Task to complete: Every line of the listing that holds the word "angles" should be returned.

Source material:
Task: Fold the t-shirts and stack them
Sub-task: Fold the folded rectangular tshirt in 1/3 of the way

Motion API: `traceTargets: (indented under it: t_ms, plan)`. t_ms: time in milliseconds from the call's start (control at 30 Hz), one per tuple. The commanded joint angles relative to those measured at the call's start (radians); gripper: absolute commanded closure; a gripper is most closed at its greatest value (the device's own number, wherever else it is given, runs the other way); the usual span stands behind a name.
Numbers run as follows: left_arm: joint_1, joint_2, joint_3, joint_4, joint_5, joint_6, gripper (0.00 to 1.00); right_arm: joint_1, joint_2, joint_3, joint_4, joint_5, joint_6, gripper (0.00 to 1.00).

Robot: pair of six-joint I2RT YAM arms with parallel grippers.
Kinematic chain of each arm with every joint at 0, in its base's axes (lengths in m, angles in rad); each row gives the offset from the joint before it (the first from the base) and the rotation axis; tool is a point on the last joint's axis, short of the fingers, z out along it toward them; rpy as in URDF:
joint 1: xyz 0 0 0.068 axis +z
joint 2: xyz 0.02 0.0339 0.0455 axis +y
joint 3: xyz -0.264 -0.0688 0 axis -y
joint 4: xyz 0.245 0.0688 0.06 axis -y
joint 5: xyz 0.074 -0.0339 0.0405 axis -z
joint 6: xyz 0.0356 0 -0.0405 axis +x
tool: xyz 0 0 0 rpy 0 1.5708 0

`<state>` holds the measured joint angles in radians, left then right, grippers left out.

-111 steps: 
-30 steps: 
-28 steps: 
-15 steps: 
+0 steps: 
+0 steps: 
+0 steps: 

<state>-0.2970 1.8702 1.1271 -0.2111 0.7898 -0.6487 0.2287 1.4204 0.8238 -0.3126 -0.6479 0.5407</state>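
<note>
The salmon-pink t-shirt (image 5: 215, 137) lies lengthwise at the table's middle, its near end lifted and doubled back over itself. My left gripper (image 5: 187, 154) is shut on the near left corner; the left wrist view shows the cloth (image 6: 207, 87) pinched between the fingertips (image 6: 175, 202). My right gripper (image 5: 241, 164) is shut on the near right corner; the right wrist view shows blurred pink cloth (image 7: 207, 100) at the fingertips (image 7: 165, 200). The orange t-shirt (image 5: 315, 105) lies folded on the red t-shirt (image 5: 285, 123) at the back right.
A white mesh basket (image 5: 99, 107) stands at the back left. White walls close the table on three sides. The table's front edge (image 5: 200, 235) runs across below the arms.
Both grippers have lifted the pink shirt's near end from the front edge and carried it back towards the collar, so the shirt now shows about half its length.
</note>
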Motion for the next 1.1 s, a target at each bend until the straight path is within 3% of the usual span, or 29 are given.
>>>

Solution to this exercise:
Motion API: `traceTargets: (indented under it: t_ms, plan)`. t_ms: time in milliseconds from the call's start (control at 30 Hz), one per tuple. The commanded joint angles relative to those measured at the call's start (radians); gripper: absolute commanded closure; a gripper is most closed at its greatest value (the device's own number, wherever else it is given, runs the other way); the usual span stands behind a name.
Kinematic chain of each arm with every joint at 0, in its base's axes (lengths in m, angles in rad); each row gives the offset from the joint before it (the first from the base) and the rotation axis; tool is a point on the last joint's axis, short of the fingers, z out along it toward them; rpy as in URDF:
`<state>` holds the measured joint angles in radians, left then right, grippers left out.

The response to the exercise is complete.